#### [Task description]
Could you set down exactly the lines of the data below, starting at the one that holds "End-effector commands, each" and ending at the one that holds "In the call", both included, and only those?

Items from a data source

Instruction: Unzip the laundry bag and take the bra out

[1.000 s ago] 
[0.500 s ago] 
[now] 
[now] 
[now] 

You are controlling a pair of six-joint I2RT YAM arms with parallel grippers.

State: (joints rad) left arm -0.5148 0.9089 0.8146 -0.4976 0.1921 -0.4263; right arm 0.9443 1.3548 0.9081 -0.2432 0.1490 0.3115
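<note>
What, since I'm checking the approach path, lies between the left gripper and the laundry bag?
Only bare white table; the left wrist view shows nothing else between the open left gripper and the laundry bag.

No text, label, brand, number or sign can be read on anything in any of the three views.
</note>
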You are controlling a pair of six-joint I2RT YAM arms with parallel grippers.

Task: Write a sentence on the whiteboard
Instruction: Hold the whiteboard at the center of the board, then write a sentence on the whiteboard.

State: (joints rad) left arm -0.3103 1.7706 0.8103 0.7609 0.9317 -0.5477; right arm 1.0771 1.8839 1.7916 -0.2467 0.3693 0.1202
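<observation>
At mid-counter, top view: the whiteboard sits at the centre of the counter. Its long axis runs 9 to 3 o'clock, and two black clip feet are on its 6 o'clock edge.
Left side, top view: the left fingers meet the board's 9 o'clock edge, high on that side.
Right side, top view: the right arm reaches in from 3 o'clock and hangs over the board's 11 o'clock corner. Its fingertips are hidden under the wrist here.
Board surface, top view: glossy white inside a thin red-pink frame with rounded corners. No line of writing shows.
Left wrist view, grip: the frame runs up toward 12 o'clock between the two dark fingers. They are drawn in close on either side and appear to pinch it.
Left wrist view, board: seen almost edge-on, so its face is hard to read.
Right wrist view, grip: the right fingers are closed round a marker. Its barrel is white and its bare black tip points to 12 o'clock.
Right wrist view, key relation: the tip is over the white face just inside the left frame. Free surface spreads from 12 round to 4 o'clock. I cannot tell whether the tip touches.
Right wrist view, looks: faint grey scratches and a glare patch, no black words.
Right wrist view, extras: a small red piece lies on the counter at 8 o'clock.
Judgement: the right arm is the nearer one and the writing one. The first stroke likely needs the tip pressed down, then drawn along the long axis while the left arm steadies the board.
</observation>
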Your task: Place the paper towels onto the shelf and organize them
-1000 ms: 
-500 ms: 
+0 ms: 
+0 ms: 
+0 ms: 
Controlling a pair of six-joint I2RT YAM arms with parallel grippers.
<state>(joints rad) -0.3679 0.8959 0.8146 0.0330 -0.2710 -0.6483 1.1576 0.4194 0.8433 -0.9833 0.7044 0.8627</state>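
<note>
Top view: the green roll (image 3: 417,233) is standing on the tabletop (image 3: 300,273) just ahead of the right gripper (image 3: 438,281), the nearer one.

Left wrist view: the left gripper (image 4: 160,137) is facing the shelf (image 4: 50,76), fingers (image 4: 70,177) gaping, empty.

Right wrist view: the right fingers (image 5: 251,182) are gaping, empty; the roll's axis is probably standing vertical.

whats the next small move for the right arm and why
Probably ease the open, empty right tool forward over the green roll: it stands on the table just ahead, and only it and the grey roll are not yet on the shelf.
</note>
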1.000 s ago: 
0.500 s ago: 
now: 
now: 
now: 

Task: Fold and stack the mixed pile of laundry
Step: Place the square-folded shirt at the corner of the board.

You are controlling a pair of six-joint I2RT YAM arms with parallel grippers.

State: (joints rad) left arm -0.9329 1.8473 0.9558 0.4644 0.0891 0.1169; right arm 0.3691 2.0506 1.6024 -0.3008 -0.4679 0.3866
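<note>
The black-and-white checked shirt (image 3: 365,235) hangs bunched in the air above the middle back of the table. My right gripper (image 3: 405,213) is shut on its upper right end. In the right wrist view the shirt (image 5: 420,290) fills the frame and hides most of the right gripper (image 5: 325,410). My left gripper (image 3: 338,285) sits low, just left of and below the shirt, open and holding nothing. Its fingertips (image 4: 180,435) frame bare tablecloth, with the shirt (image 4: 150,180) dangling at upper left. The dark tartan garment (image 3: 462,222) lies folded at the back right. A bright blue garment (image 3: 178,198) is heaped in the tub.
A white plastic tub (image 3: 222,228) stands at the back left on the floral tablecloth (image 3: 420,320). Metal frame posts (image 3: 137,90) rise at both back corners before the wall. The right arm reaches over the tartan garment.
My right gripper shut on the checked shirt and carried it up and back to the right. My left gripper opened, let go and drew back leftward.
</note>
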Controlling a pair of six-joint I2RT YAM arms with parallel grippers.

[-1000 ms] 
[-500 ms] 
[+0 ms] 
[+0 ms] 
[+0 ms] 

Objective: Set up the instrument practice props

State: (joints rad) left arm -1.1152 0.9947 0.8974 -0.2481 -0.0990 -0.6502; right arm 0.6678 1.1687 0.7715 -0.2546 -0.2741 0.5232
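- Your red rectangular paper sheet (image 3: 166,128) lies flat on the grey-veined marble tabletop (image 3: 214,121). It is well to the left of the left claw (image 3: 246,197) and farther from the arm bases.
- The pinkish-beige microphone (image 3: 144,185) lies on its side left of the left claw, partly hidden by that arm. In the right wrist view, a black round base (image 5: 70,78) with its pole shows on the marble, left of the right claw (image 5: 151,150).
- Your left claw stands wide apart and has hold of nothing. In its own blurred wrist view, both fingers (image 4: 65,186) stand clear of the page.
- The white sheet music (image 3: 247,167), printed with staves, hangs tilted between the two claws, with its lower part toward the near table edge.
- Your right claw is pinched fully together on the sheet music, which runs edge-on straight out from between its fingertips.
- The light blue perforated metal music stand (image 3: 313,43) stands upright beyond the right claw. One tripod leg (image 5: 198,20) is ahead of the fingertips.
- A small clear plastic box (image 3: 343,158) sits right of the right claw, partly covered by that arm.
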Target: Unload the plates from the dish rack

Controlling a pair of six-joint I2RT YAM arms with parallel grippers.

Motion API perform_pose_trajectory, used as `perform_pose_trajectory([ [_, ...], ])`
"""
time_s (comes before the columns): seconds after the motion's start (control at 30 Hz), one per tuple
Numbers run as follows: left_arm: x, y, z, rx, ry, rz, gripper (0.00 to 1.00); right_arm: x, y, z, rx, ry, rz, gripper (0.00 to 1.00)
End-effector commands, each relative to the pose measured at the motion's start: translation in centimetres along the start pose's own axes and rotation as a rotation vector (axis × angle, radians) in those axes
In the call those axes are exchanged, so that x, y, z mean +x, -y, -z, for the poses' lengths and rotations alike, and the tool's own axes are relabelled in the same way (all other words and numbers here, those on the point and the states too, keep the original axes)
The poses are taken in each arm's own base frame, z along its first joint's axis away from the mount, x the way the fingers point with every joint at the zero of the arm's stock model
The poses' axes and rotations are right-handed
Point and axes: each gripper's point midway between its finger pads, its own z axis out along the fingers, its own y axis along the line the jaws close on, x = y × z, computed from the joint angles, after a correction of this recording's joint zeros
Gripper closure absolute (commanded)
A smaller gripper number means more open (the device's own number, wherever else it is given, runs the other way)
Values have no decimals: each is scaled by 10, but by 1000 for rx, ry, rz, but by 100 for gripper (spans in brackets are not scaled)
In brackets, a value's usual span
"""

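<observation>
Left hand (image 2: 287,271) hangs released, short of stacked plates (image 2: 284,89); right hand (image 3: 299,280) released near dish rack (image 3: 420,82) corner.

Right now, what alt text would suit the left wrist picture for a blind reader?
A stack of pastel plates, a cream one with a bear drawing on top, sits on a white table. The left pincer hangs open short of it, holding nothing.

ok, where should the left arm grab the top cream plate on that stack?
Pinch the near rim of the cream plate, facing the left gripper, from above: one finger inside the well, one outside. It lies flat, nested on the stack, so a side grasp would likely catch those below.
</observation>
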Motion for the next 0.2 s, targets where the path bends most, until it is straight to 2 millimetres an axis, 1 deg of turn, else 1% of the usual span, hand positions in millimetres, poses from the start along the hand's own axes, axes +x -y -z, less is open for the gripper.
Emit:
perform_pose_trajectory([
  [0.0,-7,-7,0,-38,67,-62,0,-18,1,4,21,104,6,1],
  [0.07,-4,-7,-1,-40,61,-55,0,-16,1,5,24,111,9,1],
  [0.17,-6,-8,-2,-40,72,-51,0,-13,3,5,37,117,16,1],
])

#### [Result]
End-effector commands, each relative to the pose measured at the motion's start: translation in centimetres along the start pose's own axes and rotation as a rotation vector (axis × angle, radians) in those axes
In the call those axes are exchanged, so that x, y, z mean +x, -y, -z, for the poses' lengths and rotations alike, and the tool's own axes are relabelled in the same way (all other words and numbers here, those on the point and the states too, keep the original axes)

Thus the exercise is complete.